*Task description:* Retype each line of the listing below, from the first through the one holding "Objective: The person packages", with no other lines.

---+---

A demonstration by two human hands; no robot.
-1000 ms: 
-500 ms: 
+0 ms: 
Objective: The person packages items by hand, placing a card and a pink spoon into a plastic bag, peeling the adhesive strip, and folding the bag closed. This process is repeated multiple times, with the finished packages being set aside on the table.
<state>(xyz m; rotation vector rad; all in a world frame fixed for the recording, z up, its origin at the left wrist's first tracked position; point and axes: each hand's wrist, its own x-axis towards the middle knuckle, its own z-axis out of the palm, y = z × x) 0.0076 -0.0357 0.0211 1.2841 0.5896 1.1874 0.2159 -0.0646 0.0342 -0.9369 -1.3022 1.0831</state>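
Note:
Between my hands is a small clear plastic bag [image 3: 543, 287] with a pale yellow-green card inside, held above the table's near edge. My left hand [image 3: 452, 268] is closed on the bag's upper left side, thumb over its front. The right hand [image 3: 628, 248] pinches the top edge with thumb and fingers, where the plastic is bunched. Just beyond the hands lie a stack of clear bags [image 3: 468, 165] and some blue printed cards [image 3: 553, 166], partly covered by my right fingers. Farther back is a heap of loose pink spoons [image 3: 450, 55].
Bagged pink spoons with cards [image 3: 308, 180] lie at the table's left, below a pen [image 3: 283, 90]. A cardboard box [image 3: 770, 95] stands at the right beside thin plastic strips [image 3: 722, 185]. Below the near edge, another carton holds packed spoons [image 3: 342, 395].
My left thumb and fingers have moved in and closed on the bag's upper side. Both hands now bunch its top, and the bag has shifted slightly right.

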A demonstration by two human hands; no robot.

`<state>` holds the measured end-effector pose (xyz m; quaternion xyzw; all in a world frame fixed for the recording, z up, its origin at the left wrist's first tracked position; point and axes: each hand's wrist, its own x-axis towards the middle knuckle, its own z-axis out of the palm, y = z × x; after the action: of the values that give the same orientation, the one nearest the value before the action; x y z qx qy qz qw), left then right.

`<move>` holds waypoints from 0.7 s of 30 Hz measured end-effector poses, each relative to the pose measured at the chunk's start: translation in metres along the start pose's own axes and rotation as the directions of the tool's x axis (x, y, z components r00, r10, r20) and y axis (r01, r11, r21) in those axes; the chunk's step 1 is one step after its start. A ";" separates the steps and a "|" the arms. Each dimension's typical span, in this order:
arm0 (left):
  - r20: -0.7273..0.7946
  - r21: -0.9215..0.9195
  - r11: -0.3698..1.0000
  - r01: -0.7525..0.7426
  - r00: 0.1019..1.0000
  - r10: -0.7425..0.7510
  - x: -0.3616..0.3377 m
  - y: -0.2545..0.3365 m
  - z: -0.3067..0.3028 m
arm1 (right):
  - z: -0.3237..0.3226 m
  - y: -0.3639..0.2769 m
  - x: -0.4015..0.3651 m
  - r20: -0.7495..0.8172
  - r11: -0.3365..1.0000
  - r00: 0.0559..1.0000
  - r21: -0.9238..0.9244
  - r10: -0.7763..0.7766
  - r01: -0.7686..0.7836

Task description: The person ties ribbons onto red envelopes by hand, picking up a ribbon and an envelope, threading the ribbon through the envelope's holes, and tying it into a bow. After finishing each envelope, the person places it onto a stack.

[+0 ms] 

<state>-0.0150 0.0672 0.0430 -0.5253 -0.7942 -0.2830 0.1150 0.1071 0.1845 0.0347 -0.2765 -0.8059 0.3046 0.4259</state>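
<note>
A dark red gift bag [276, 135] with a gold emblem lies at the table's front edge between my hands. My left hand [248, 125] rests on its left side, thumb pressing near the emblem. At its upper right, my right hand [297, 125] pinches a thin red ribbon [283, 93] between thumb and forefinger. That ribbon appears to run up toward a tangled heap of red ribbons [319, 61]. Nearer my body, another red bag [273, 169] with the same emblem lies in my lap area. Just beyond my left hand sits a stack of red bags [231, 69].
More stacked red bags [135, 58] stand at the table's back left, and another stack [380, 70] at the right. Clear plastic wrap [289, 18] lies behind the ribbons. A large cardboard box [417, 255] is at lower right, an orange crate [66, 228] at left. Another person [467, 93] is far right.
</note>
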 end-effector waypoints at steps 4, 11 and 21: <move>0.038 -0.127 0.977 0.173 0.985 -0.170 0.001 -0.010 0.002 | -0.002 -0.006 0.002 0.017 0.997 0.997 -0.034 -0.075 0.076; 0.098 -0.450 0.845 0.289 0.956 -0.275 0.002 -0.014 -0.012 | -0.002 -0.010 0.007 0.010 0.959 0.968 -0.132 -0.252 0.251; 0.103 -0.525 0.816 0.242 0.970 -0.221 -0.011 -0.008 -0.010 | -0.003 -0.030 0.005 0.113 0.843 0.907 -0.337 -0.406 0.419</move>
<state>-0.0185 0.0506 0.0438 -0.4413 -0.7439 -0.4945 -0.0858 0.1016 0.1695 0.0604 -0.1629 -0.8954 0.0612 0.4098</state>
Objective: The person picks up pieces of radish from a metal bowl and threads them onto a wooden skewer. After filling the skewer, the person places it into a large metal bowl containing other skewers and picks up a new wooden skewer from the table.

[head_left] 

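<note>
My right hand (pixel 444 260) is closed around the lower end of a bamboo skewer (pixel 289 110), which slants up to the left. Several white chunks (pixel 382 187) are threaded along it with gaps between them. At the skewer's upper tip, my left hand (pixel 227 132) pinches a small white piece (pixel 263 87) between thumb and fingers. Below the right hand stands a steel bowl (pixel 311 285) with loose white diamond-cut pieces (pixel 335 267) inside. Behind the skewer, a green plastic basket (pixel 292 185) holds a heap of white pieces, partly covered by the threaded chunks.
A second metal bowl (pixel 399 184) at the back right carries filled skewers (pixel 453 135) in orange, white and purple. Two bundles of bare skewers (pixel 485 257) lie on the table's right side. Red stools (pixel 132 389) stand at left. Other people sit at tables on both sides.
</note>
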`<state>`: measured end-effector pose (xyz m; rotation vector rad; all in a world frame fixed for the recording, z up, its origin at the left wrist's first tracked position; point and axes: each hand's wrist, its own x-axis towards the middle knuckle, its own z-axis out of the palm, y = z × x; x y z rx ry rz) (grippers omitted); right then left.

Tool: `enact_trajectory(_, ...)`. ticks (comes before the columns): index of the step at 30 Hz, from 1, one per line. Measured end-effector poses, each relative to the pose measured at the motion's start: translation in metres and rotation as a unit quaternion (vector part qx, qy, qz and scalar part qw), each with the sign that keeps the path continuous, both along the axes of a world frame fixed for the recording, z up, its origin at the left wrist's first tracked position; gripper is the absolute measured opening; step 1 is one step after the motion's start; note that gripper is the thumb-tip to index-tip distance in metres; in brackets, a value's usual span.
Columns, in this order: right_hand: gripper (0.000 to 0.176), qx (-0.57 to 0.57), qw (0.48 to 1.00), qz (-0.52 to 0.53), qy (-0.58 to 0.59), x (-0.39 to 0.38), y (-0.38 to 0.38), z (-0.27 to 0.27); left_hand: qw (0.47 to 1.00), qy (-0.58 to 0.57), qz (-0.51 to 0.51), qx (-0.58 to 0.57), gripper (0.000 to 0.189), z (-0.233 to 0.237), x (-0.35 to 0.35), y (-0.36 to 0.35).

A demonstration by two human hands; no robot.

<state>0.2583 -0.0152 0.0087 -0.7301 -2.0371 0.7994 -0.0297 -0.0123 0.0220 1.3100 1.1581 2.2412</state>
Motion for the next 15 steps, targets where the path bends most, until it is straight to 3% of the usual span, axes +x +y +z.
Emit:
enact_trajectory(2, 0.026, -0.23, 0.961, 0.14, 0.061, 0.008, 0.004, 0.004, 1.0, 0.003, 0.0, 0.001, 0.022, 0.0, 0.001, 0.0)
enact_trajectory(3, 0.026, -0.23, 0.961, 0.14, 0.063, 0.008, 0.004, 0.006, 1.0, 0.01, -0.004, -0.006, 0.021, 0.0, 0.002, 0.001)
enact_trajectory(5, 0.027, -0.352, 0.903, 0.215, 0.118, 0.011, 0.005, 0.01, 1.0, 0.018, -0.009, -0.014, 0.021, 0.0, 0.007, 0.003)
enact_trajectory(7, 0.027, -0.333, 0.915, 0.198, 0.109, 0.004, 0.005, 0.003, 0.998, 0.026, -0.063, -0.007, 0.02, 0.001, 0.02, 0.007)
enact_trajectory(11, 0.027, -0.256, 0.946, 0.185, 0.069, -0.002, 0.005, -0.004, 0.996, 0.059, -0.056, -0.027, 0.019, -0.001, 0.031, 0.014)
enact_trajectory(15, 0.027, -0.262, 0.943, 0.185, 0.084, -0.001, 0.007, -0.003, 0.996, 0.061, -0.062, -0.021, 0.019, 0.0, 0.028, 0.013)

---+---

*Response:*
A demonstration by two human hands; no robot.
-1000 ms: 
-500 ms: 
+0 ms: 
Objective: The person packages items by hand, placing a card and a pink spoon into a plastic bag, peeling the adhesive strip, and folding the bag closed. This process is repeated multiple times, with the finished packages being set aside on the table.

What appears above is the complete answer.